Surgeons performing an operation.

Image source: Getty Images.

Intuitive Surgical is facing headwinds

Intuitive Surgical develops robotic-assisted surgery (RAS) devices, the most famous of which is the da Vinci system. Though the company has been a pioneer in this field, the market is now quickly changing. After two decades of little competition, the da Vinci system is set to face off against Medtronic's Hugo system in urologic procedures.

Medtronic is still awaiting U.S. clearance for its device, but given Hugo's strong clinical trial performance, it will likely get the nod. What's more, Medtronic will seek label expansions across other indications where the da Vinci system is approved. Further, Johnson & Johnson could also launch its own competitor, the Ottava system, within a few years. This competitive pressure could weigh on Intuitive Surgical's business.

Then, there is the threat of tariffs.
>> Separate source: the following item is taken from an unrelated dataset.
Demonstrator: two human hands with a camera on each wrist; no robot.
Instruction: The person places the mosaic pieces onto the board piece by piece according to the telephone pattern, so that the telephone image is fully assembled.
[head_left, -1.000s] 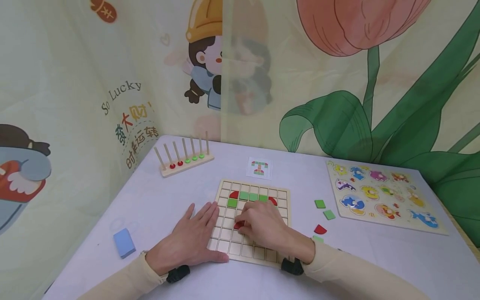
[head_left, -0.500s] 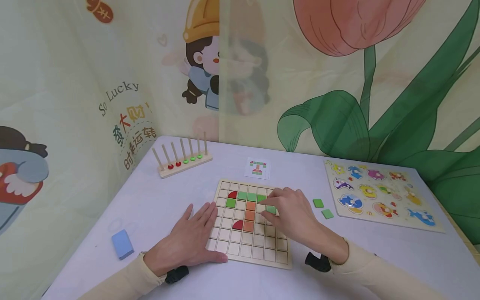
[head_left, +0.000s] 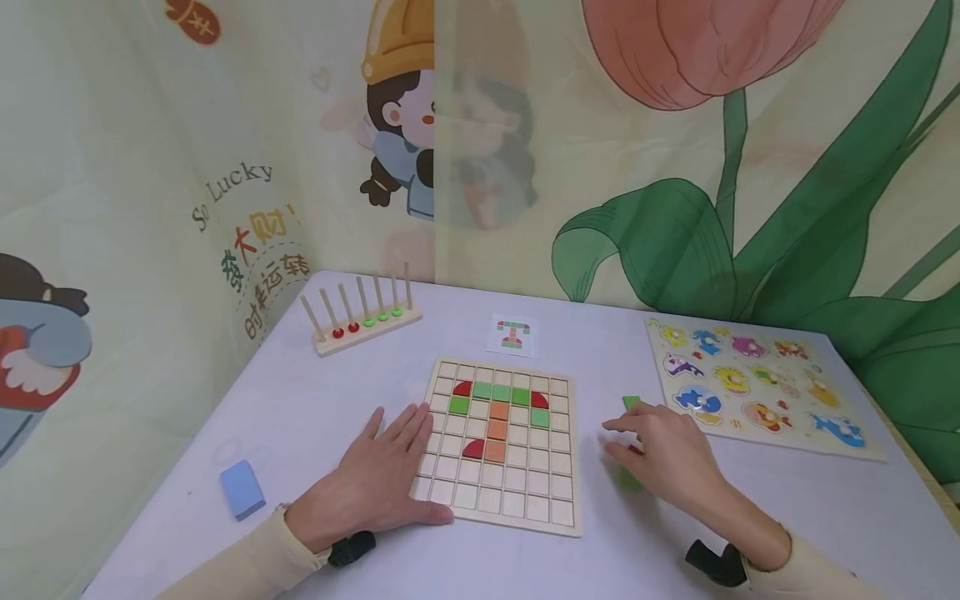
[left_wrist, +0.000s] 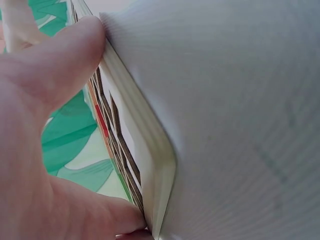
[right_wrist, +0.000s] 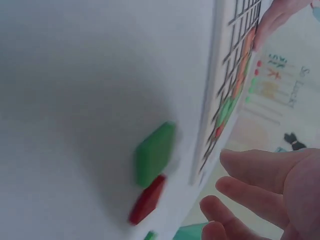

Intuitive Surgical does significant manufacturing outside the U.S. Tariffs have already impacted its financial results, and the impact could worsen over time unless the company finds a solution. This could cut into its operating margins and earnings.

On top of all that, Intuitive Surgical's shares don't look cheap, trading at 48 times forward earnings. That is well above the healthcare sector's average of 17.4. So, there seem to be plenty of reasons to avoid the stock right now. In fact, Intuitive Surgical has underperformed the market this year.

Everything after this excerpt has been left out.